Her voice and the slightly off-key tone of the piano rung in his memories, teasing him of the time not long ago when her heart still beat and she still had blood flowing through her veins instead of spilled out on the tile below his feet. Every word teeming with energy and life as he lay there in that coffin listening to her play.

They were nearly outside now, and he saw a  flash of bright red that hadn't been there before. He was sick of red. He hated the color. Seeing it pooled beneath her head, seeping slowly across the floor. He never wanted to see that damn color again.

But there was a fire truck parked out front of the hospital, and as they got closer he could see the others. The ones who’d gone off to DC with Abraham and Eugene.

Maggie.

He saw the hopeful smile on her face crumple as he cleared the awning and she saw Beth’s broken body lying in his arms. Maggie screamed and collapsed to the sun-warmed pavement.

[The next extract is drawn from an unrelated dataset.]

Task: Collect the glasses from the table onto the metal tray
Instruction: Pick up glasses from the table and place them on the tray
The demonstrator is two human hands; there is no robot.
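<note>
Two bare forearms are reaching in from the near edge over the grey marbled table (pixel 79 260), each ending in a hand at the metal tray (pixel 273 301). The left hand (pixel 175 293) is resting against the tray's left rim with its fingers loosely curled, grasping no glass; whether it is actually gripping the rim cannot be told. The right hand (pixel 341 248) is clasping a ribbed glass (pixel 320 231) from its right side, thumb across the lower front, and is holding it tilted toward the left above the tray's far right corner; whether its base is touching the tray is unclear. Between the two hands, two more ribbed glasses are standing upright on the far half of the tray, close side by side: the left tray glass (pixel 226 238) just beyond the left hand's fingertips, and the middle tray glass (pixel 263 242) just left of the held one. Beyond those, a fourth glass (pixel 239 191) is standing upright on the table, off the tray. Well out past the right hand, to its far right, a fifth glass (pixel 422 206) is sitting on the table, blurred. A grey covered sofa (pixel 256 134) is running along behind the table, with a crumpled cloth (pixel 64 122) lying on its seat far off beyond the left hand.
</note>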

It was funny to him sometimes. Despite all that they had gone through. The hell that the world had become, some things -- silly, inane things -- stayed the same. Black-top still got boiling hot in the summer, powerlines still got knocked down in strong storms and blocked roads. It seemed so silly that these man-made vestiges of former society still existed despite the complete breakdown of everything else around them.

And he just stood there. Maggie screamed Beth's name, and he could do nothing but stand there with the lifeless body of the best person he’d ever known.

He didn't know how to put this away.

He didn't think there was any way to put this away. And maybe it would kill him. And maybe he wouldn't mind that so much.

But he knew they’d keep going, keep surviving. No matter how impossible that seemed at that moment. They had to.

Like Hershel had said, _”...Nowadays you breathe, and you risk your life. Every moment now... you don't have a choice. The only thing you can choose is what you're risking it for.”_

He didn't know what he was risking his life for now that she was gone, but it wasn't as if he could just stop. That would have pissed her off even more than that time she had yelled at him for being a jackass.

_“I want to you stop acting like you don't give a crap about anything. Like nothing we went through matters. Like none of the people we lost meant anything to you. It's bullshit!”_

Like none of the people they lost meant anything to him.

She had meant so much to him. She had taught him how to stay human in this unapologetically shitty world. And now he’d lost her -- for good this time.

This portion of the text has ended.